Count features in a file, using parallel code

Question 1

When processing large files (say for parsing or performing computations based on the contents), we want to be able to use multiple processes to perform the job faster.

In my case I wanted to count the frequency of appearance of features in a LibSVM formated file, similar to a word-count which is a typical parallel processing example.

Example input:

1 4:22 6:22 7:44 8:12312
1 4:44 7:44
0 1:33 9:0.44
-1 1:55 4:0 8:12132

We want to count how many times each feature index, i.e. the value before the ':', appears. Here feature 4 appears 3 times, feature 7 appears 2 times etc.

Expected output:

[(4, 3), (7, 2), (8, 2), (1, 2), (6, 1), (9, 1)]

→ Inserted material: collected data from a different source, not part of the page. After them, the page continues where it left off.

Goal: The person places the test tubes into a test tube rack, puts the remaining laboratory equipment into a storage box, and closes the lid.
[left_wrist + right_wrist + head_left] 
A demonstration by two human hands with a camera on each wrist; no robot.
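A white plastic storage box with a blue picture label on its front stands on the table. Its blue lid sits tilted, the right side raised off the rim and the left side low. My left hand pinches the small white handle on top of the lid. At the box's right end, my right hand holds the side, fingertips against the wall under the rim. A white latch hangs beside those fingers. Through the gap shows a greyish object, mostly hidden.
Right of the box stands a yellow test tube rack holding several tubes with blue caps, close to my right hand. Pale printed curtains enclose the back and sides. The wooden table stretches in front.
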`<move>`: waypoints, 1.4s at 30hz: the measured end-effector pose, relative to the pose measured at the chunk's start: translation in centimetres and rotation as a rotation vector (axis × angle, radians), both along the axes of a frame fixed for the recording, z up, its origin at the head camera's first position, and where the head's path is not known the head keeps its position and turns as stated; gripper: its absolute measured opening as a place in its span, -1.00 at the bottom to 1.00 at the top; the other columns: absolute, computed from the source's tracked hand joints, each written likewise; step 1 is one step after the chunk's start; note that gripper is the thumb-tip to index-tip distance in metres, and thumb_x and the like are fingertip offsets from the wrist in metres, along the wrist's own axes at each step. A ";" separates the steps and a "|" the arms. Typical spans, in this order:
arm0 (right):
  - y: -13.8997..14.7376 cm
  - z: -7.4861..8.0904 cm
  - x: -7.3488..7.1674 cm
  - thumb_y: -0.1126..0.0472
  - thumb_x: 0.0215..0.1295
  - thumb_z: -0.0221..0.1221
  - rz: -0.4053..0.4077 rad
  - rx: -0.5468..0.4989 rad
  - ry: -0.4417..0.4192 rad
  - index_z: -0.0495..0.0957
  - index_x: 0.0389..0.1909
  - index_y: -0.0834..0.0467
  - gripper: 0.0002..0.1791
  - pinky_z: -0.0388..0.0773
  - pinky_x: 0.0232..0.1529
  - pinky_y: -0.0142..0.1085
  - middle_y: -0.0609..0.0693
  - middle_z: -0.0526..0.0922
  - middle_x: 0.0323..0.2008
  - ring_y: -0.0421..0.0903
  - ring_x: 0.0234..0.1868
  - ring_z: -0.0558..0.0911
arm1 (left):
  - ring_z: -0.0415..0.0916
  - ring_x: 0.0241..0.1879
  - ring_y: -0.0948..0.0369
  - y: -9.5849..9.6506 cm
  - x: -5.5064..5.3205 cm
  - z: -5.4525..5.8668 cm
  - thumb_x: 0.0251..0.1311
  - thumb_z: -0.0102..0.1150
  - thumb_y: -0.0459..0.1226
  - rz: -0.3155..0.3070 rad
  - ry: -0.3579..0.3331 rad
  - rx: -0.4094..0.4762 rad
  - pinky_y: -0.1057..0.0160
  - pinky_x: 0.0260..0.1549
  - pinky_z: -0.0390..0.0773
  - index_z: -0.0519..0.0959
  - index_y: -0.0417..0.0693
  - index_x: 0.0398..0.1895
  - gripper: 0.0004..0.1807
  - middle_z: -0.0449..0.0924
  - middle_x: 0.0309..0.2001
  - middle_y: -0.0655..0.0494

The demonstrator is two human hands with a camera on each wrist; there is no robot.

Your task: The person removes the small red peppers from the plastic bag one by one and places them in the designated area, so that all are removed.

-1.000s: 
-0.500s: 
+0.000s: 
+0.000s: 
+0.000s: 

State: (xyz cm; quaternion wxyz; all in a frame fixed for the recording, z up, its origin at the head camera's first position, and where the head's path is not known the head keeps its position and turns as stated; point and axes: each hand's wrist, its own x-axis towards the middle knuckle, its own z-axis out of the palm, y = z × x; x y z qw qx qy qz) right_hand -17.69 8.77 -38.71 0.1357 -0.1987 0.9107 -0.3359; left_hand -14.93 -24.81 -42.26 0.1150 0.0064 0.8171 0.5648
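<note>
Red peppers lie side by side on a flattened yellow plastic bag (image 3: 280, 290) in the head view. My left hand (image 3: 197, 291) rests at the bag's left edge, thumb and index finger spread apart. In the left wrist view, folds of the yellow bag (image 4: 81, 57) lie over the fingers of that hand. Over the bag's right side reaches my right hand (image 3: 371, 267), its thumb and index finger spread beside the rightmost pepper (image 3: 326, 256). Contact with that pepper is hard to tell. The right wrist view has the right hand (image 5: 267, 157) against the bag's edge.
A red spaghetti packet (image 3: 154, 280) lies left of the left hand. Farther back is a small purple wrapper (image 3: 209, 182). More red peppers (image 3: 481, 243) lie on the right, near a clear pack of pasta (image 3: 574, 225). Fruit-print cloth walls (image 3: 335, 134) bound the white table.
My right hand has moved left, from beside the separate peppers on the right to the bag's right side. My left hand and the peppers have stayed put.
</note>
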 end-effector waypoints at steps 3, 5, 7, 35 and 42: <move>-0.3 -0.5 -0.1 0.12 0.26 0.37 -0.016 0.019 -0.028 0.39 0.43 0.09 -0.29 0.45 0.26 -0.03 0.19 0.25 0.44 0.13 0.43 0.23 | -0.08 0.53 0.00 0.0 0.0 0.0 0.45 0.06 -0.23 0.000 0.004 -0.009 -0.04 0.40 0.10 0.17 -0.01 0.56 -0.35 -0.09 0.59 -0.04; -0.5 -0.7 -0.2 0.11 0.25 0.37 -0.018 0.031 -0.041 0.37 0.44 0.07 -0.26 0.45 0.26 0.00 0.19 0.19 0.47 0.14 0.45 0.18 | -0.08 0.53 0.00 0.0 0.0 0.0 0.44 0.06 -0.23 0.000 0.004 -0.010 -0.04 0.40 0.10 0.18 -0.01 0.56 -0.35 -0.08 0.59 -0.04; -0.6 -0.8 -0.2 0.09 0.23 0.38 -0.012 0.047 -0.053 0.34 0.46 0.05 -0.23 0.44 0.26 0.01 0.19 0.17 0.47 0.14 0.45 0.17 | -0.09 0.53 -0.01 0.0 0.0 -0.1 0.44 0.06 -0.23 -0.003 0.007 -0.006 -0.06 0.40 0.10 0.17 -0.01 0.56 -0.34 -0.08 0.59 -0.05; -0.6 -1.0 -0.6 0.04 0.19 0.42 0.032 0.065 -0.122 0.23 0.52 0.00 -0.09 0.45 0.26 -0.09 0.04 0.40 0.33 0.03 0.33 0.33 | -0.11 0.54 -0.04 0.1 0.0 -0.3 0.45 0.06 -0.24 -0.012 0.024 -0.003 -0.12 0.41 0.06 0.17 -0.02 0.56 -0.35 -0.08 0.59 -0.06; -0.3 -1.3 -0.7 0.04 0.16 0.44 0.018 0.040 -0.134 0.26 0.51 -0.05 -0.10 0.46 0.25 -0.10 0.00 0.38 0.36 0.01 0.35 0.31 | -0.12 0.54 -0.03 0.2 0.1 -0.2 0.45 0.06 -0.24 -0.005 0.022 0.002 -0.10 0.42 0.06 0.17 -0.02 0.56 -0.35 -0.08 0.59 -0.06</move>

Here's my solution for Python 3:

import argparse
import multiprocessing as mp
import os
from operator import itemgetter
from collections import Counter
import functools
import json
def parse_args():
 parser = argparse.ArgumentParser()
 parser.add_argument("--input", required=True)
 parser.add_argument("--output", action='store_true', default=False)
 parser.add_argument("--no-stdout", action='store_true', default=False)
 parser.add_argument("--cores", type=int, default=None)
 return parser.parse_args()
def parse_libsvm_line(line: str) -> list:
 """
 Parses a line in a LibSVM file to return the indexes of non-zero features
 :param line: A line in LibSVM format: "1 5:22 7:44 99:0.88"
 :return: A list of ints, one for each index appearing in the line
 """
 features = line.split()[1:] # Get rid of the class value
 indexes = [int(pair.split(":")[0]) for pair in features]
 return indexes
def process_wrapper(arg_tuple):
 """
 Applies the process function to every line in a chunk of a file, to determine the frequency
 of features in the chunk.
 :param arg_tuple: A tuple that contains: line_process_fun, filename, chunk_start, chunk_size
 :return: A counter object that counts the frequency of each feature in the chunk
 """
 line_process_fun, filename, chunk_start, chunk_size = arg_tuple
 counter = Counter()
 with open(filename) as f:
 f.seek(chunk_start)
 lines = f.read(chunk_size).splitlines()
 for line in lines:
 indexes = line_process_fun(line)
 for index in indexes:
 counter[index] += 1
 return counter
def chunkify(fname, size=1024*1024):
 """
 Creates a generator that indicates how to chunk a file into parts.
 :param fname: The name of the file to be chunked
 :param size: The size of each chunk, in bytes.
 :return: A generator of (chunk_start, chunk_size) tuples for the file.
 """
 file_end = os.path.getsize(fname)
 with open(fname, 'r') as f:
 chunk_end = f.tell()
 while True:
 chunk_start = chunk_end
 f.seek(f.tell() + size, os.SEEK_SET)
 f.readline()
 chunk_end = f.tell()
 yield chunk_start, chunk_end - chunk_start
 if chunk_end > file_end:
 break
if __name__ == '__main__':
 args = parse_args()
 pool = mp.Pool(args.cores)
 jobs = []
 # Create one job argument tuple for each chunk of the file
 for chunk_start, chunk_size in chunkify(args.input):
 jobs.append((parse_libsvm_line, args.input, chunk_start, chunk_size))
 # Process chunks in parallel. The result is a list of Counter objects
 res_list = pool.map(process_wrapper, jobs)
 # Aggregate the chunk dictionaries and sort by decreasing value
 aggregated_count = sorted(functools.reduce(lambda a, b: a + b, res_list).items(),
 key=itemgetter(1), reverse=True)
 # Print the result
 if not args.no_stdout:
 print(aggregated_count)
 # Write the result to a file as json (sorted list of [index, count] lists)
 if args.output:
 with open(args.input + "_frequencies.json", 'w') as out:
 json.dump(aggregated_count, out)
 # Close the pool workers
 pool.close()

My questions are:

Is it possible to do this in a single pass in parallel? Now I'm using one pass to determine the chunks, then one more for the processing.
Is there a more efficient way to chunk text files? Now I'm using chunks of constant byte size.

Question 2

A few comments, unfortunately not on the multiprocessing part.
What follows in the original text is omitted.